Protesters nearly derail Dave Rubin speech at UNH
- Protesters nearly succeeded in shutting down a presentation about free speech and cultural appropriation at the University of New Hampshire Tuesday night.
- Campus police moved the event to a different venue after protesters threatened to blockade the entrance, but then capped attendance at 160 and refused to admit a crowd of about 200 additional students.
- The school's TPUSA chapter, which hosted the event, is demanding an explanation from UNH, alleging that school officials did nothing to stop the protesters from harassing attendees.
Activists at the University of New Hampshire attempted to derail a lecture by journalist Dave Rubin on Tuesday by blockading and disrupting the student-organized event.
The event was hosted by the University of New Hampshire’s Turning Point USA chapter and caused an uproar among liberal students who vowed to protest at the venue. The talk was originally slated to be a panel featuring two other Turning Point speakers, including the group’s founder Charlie Kirk, but they had to cancel their appearances due to “unforeseen travel complications.”
“Dave Rubin will be visiting University of New Hampshire for a special discussion panel on cultural appropriation, social justice, and free speech,” the organizers wrote in the description of the event. “This panel will focus on cultural appropriation and address the nationwide 'Cinco de Mayo' issue that transpired at the University of New Hampshire.”
Several hours prior to the event, the law enforcement officials decided to move the location of the talk to the Whittemore Center hockey rink, citing security concerns after demonstrators threatened to blockade and protest the lecture.
Moments before the event, the organizers of the lecture posted a video of the venue, claiming that hundreds of students were not being allowed to enter the building.
“[We are] here at the Whittemore center where they have capped our seating at 160 people and are not letting in the 200 people waiting outside to be let [in],” the organizers wrote. “UNH Police are currently not letting anymore students or community members inside of the arena that has a capacity of 7000 people.”
On Wednesday, the TPUSA chapter penned a letter to UNH President Mark Huddleston, detailing their grievances with how the administration handled Rubin’s lecture.
“Far from attempting to provoke outrage or create disruption, our objective in facilitating this event was to begin a respectful conversation on campus about whether ‘cultural appropriation,’ or any other speech that the university community may find reprehensible, is, nevertheless, worthy of protection,” the students explained.
“Yet, despite our best efforts, our collective attempt to initiate this dialogue was frustrated by several dozen of our fellow students, protesters not attempting to engage us with their own ideas but to use the heckler’s veto to silence any speech that they found upsetting, unpopular, or difficult to understand,” they added.
According to the letter, “student protesters formed a human chain to block [the] entrance to the venue” before the start of the lecture, “forcing attendees, including several individuals who were elderly or physically disabled, to scale a fence in order to exercise their right to participate in the event.”
The students also claimed that multiple protesters successfully entered the building and proceeded to intimidate members of the audience by shouting down the speaker.
“We are sad to report that not one member of the UNH Police Department, nor any of the several administrators in attendance, took any action either to attempt to disperse the human chain blocking the entrance to the event or to remove the protesters inside who were harassing attendees and attempting to disrupt the speaker,” the group noted.
“When we inquired with Chief of Police Paul Dean about the possibility of allowing all students waiting outside to enter, he chastised us for being ‘disorganized,’” the statement added. “One presumes, however, that he knew that it was his department that had directed a venue change shortly before the event began.”
The students concluded by offering Huddleston an opportunity to “provide us with some justification of the Administration’s actions at our event,” telling him that they are also “interested in your thoughts about the future of free speech on campus.”
UPDATE: A UNH spokesperson told Campus Reform that the school is investigating the incident, but has not yet determined whether any students violated the code of conduct.
"Administrators will review information available from the student organization and other sources to determine whether or not any students attending the event violated provisions of the student code of conduct.
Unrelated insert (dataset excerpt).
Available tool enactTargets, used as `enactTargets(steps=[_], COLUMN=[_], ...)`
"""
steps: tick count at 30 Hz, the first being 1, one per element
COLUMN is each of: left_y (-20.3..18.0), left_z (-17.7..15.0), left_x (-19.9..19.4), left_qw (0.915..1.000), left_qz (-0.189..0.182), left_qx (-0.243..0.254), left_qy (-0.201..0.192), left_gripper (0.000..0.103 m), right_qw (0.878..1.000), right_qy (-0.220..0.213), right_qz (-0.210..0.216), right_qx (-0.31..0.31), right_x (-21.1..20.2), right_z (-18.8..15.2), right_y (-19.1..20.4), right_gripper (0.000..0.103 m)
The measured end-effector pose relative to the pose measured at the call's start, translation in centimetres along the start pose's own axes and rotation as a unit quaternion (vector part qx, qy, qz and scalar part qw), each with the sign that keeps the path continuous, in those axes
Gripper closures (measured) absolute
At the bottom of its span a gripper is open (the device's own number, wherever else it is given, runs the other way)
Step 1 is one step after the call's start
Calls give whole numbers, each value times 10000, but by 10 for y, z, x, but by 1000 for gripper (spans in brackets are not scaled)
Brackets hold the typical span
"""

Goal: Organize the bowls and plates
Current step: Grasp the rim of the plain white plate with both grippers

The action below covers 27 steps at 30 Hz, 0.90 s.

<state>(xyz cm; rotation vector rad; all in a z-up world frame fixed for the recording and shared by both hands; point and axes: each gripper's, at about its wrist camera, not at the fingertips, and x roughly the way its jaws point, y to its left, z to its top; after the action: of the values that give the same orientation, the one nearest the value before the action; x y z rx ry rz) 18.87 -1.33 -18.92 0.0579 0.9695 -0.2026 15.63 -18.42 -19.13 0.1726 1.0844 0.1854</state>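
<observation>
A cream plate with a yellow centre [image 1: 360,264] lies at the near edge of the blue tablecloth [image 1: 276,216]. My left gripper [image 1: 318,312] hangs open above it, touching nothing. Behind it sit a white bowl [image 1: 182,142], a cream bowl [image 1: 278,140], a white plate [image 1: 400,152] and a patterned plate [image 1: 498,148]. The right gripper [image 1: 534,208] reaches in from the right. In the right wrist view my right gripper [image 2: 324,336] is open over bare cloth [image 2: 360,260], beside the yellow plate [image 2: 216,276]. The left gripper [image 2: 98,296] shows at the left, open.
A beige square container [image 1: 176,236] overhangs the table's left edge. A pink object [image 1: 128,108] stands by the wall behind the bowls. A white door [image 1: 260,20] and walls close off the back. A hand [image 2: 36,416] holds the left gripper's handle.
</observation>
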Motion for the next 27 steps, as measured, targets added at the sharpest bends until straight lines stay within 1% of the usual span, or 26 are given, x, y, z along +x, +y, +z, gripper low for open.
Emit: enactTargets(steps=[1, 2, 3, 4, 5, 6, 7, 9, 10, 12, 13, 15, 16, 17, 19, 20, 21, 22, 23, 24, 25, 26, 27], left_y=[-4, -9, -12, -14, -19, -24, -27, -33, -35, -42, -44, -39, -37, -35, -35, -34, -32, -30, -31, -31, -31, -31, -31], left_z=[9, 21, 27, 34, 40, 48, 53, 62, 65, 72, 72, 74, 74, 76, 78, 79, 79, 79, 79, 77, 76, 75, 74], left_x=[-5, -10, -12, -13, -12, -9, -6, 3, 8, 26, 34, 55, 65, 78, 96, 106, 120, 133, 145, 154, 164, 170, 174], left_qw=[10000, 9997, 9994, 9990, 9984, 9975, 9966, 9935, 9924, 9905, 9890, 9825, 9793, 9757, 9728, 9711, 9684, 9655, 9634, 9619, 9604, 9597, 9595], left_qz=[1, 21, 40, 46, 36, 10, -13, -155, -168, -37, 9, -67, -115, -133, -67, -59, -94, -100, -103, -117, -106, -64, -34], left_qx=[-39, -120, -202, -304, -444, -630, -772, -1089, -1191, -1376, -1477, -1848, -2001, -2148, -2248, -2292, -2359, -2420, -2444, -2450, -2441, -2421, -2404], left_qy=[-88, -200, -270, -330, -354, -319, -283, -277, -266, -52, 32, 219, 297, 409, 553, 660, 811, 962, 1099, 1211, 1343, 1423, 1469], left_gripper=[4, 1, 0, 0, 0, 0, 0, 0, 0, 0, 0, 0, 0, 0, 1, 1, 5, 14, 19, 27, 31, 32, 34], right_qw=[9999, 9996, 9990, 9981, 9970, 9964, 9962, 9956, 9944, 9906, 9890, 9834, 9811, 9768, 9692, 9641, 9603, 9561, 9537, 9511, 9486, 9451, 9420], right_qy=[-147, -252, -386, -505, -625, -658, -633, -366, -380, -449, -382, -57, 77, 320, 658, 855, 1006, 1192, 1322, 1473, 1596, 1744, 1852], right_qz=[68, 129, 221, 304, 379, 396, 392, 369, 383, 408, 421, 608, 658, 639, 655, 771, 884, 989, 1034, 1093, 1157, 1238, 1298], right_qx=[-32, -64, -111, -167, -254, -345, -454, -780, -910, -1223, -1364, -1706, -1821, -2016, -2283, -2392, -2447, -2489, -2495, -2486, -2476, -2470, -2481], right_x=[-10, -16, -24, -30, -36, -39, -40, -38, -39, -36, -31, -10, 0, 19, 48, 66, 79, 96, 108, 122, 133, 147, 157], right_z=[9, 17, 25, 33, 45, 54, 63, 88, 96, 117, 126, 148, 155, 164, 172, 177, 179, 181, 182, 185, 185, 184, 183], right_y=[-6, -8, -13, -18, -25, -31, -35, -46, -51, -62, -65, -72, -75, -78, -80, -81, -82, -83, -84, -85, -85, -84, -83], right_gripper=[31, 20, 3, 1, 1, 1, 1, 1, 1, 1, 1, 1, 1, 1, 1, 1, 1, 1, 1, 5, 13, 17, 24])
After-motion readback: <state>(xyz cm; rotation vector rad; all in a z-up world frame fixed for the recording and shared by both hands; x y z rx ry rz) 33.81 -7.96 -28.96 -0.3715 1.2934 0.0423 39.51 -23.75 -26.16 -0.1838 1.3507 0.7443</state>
They will do so with the legal rights of all students and the educational mission of the university firmly in mind,” the university explained.
"The university worked with police and students on both sides to ensure the event could safely proceed and we were pleased that it did," the spokesperson added. "We are committed to balancing the need to protect free speech while protecting the health and safety of every member of our community.”